> [Task directions] Please repeat exactly the lines below from the one containing "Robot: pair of" down to the one containing "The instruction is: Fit", both included, and nothing else.

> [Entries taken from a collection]
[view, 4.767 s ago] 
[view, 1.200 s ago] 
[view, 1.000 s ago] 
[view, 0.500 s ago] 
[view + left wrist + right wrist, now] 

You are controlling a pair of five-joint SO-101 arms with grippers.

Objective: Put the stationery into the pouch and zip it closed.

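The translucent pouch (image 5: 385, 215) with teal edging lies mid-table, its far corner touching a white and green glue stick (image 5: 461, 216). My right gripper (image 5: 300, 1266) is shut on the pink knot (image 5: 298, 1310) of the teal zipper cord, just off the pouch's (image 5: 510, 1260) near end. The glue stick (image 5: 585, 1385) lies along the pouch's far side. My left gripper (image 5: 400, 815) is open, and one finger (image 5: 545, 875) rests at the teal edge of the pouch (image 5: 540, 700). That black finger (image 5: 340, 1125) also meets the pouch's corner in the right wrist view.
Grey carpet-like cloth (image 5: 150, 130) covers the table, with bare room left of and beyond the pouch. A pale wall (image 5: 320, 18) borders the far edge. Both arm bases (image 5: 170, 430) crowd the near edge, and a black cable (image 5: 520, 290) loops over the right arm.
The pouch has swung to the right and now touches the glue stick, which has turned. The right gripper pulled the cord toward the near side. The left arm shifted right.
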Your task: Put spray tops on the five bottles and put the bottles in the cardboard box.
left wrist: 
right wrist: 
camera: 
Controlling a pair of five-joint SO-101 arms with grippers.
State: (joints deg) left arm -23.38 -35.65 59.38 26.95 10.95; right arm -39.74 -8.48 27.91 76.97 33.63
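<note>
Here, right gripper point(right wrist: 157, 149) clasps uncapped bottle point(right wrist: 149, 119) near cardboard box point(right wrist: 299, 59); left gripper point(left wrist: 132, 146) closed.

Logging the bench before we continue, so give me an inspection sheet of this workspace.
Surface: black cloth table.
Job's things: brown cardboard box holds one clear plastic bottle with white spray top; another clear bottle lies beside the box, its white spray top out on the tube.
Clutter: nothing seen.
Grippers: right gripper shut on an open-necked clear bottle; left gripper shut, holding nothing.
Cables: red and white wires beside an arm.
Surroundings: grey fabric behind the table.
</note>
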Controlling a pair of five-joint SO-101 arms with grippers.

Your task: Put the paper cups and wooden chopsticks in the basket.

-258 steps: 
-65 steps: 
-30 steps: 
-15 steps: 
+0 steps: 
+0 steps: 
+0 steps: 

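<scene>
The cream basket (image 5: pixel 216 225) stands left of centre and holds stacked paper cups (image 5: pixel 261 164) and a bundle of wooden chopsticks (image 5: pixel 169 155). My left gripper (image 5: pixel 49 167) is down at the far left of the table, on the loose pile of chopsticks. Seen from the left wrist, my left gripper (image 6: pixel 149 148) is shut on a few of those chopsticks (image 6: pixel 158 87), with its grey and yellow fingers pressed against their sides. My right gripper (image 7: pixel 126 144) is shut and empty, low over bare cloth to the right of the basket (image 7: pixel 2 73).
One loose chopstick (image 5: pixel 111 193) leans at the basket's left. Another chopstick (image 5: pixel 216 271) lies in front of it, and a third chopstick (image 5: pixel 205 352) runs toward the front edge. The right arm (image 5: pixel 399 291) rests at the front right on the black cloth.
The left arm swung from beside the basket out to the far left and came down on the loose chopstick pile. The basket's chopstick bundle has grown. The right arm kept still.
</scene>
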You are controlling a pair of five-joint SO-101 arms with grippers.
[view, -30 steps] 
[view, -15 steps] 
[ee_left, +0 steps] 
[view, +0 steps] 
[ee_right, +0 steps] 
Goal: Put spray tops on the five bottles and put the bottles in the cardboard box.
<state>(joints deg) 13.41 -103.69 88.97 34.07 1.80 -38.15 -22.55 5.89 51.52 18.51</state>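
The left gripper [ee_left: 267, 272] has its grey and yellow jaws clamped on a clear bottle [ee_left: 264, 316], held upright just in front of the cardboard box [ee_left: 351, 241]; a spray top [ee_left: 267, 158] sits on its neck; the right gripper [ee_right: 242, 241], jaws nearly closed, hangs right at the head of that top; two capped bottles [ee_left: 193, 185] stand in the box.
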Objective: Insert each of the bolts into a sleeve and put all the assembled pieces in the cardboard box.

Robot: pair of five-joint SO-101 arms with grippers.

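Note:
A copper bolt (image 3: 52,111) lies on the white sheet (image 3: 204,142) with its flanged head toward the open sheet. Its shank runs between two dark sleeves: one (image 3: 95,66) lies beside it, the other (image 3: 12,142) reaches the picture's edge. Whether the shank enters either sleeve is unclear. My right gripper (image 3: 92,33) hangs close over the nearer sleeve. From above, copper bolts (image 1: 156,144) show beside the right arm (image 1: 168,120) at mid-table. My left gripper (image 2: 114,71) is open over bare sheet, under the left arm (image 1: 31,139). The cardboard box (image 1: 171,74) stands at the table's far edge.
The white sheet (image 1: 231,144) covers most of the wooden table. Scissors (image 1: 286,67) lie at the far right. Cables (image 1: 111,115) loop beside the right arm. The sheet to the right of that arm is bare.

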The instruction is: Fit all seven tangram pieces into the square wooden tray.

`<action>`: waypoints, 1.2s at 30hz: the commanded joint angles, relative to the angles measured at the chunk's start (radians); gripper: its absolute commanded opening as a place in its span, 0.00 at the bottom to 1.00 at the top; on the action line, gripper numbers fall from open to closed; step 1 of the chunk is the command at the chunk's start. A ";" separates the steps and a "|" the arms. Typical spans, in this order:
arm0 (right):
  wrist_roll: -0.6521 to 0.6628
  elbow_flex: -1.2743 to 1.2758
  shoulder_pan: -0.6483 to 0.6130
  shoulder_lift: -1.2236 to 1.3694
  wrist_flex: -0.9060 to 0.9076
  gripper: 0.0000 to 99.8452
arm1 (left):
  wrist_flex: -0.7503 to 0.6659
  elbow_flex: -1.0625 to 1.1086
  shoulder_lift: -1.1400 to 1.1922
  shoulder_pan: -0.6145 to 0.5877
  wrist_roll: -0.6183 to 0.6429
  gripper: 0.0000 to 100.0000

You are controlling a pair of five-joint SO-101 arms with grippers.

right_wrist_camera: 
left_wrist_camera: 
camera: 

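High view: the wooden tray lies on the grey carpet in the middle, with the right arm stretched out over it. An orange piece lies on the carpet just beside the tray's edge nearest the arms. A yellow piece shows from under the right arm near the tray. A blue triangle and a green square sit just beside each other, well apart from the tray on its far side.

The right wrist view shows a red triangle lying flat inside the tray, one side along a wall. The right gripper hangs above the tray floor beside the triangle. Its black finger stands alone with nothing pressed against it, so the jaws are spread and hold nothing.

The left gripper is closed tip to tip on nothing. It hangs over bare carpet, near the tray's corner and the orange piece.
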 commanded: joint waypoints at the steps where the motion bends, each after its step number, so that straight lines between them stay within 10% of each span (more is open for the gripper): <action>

> [Answer for this exercise]
Robot: pair of five-joint SO-101 arms with grippers.

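Note:
A copper bolt (image 3: 52,111) lies on the white sheet (image 3: 204,142) with its flanged head toward the open sheet. Its shank runs between two dark sleeves: one (image 3: 95,66) lies beside it, the other (image 3: 12,142) reaches the picture's edge. Whether the shank enters either sleeve is unclear. My right gripper (image 3: 92,33) hangs close over the nearer sleeve. From above, copper bolts (image 1: 156,144) show beside the right arm (image 1: 168,120) at mid-table. My left gripper (image 2: 114,71) is open over bare sheet, under the left arm (image 1: 31,139). The cardboard box (image 1: 171,74) stands at the table's far edge.
The white sheet (image 1: 231,144) covers most of the wooden table. Scissors (image 1: 286,67) lie at the far right. Cables (image 1: 111,115) loop beside the right arm. The sheet to the right of that arm is bare.
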
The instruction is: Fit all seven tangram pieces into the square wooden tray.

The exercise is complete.